Sunday, September 23, 2012

Data De-identification Dilemma

De-identification is a process of removing various elements of the dataset, so that the data row would cease to be personally identifiable to an individual. This is all about protecting the privacy of the users of systems as backed by legislations prevalent in many countries. While HIPAA in the US is the most known act that provides for protection of personally identifiable data, many other countries also have promulgated legislations to regulates the handling of such data in varying degrees.

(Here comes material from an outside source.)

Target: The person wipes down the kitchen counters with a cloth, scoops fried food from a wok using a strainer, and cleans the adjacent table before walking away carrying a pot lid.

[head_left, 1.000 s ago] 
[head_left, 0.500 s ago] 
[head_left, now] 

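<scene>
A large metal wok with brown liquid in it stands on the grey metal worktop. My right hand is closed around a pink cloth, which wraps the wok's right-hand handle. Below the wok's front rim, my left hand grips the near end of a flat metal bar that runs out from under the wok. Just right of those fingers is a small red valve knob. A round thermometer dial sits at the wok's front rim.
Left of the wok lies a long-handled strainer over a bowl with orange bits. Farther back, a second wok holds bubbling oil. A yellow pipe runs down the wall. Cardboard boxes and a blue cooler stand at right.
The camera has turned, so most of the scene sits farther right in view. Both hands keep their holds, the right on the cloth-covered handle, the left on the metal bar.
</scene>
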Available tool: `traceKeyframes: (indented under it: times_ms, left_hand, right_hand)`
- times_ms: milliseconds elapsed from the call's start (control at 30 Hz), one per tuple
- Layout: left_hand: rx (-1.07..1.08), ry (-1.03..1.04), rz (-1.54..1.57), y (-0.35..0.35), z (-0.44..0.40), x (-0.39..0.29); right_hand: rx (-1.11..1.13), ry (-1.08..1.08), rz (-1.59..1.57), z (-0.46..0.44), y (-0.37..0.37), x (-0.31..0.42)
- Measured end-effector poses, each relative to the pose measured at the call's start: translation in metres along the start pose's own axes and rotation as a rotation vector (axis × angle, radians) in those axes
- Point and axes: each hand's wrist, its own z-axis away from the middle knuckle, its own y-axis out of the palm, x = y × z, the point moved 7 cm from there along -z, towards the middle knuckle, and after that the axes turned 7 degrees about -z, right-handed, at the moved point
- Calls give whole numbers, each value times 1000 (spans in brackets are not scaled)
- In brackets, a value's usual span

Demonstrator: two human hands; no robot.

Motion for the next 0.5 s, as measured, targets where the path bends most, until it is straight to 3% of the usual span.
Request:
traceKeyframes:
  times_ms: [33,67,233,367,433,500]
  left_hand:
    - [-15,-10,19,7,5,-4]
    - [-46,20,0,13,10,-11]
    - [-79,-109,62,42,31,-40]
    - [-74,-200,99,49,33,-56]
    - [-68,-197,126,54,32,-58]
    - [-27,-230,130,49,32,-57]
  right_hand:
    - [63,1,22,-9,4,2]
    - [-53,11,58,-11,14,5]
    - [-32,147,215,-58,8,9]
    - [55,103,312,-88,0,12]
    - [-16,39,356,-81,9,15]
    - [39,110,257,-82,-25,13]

Most organizations are increasingly becoming security aware as they are getting impacted by the related risks of not appropriately protecting the data and information assets. For the purpose this discussion we can assume that appropriate checks and controls are in place for data in the active store. But the cloud evolution and increasing integration of external systems requires that the data when exchanged or disclosed to any interconnected system or stored elsewhere on the cloud to support different needs including back up or business analytics requires that such datasets that is so disclosed or stored elsewhere need to be de-identified, so that the privacy interests of the such individuals are protected and in turn comply with applicable privacy legislations.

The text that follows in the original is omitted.